I picked the seaweed and beancurd salad in vinegar dressing over the soy noodle salad, and that was the right call. They’re similar, but the former packs much more flavor and texture. This is a favorite of mine.
An unofficial rule to Taiwanese cuisine is that you must always order some greens. There are seven different vegetable dishes to choose from at Din Tai Fung. I wish the broccoli was Chinese broccoli instead of the western variety, and as much as I love kale, it has no business being on this menu. We opted for the Taiwanese cabbage and spinach, which were both sauteed with garlic.
No visit to Din Tai Fung is complete without dumplings. Xiao long bao (steamed soup dumplings) is their specialty, so it’s a real shame they don’t have any veggie XLB. Or veggie wontons because those would be so damn tasty. However, Din Tai Fung’s vegetable and mushroom dumplings are incredibly tasty. These were the best dumplings I’ve had in a while, and my omnivore friends enjoyed them too. On my next visit, I’m ordering an entire steamer for myself. I know that Din Tai Fung’s XLB are meticulously folded with 18 folds, and I wonder if that golden rule applies to the dumplings as well.

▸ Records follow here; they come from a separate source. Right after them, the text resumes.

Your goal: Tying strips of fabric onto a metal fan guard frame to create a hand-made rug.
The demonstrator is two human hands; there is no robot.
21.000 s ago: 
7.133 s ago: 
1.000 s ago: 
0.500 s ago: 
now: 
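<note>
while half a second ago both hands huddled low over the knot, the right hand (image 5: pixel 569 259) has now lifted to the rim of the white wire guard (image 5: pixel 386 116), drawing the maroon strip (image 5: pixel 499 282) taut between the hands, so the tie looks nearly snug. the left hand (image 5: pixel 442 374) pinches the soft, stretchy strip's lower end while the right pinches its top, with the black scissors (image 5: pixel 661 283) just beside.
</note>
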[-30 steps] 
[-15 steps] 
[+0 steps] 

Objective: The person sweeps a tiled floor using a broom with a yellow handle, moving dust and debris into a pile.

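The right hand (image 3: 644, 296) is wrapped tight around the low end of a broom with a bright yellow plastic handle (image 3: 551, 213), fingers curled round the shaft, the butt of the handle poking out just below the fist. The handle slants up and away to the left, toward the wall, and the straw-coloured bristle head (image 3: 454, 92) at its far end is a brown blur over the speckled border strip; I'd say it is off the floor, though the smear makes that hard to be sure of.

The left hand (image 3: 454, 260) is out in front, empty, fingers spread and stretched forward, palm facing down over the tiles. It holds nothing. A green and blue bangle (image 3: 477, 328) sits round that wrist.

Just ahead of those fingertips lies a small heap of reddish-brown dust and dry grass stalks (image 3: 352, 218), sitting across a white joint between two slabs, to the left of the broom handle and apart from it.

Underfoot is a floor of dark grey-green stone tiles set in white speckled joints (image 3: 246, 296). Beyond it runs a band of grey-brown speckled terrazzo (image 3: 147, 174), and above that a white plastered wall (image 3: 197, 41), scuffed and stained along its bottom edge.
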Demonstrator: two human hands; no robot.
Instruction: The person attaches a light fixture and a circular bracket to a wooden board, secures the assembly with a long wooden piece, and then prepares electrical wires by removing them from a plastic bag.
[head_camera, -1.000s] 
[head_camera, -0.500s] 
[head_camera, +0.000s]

I ordered the vegetarian noodle soup with glass noodles as the regular noodles contain egg. The veggies were fresh, but the broth was pretty bland. The glass noodles were clumped together, and I spent a while separating them with my chopsticks. I initially thought this noodle soup was a snooze fest, but it ended up being a nice change of pace compared to the other richer dishes, but I will most likely pass on this next time. (Yes, that’s a Manhattan in the background. The Portland location has a full bar… of course. You won’t see that in Taiwan.)
I will definitely be ordering the Shanghai rice cakes again. I’ve had some bad rice cakes before, but these were addictively chewy. There are some greens mixed in with the rice cakes, and if you wanna take this dish up another notch, I recommend adding chili oil. Ooh la la.
There are no savory vegan xiao long bao at Din Tai Fung, but there are a couple sweet XLB on the desserts menu. In fact, almost all of the desserts are vegan. If you’re going to order just one dessert, I recommend the red bean XLB. The wrapper is very delicate, so you’ll have a delicious mouthful of tasty red bean.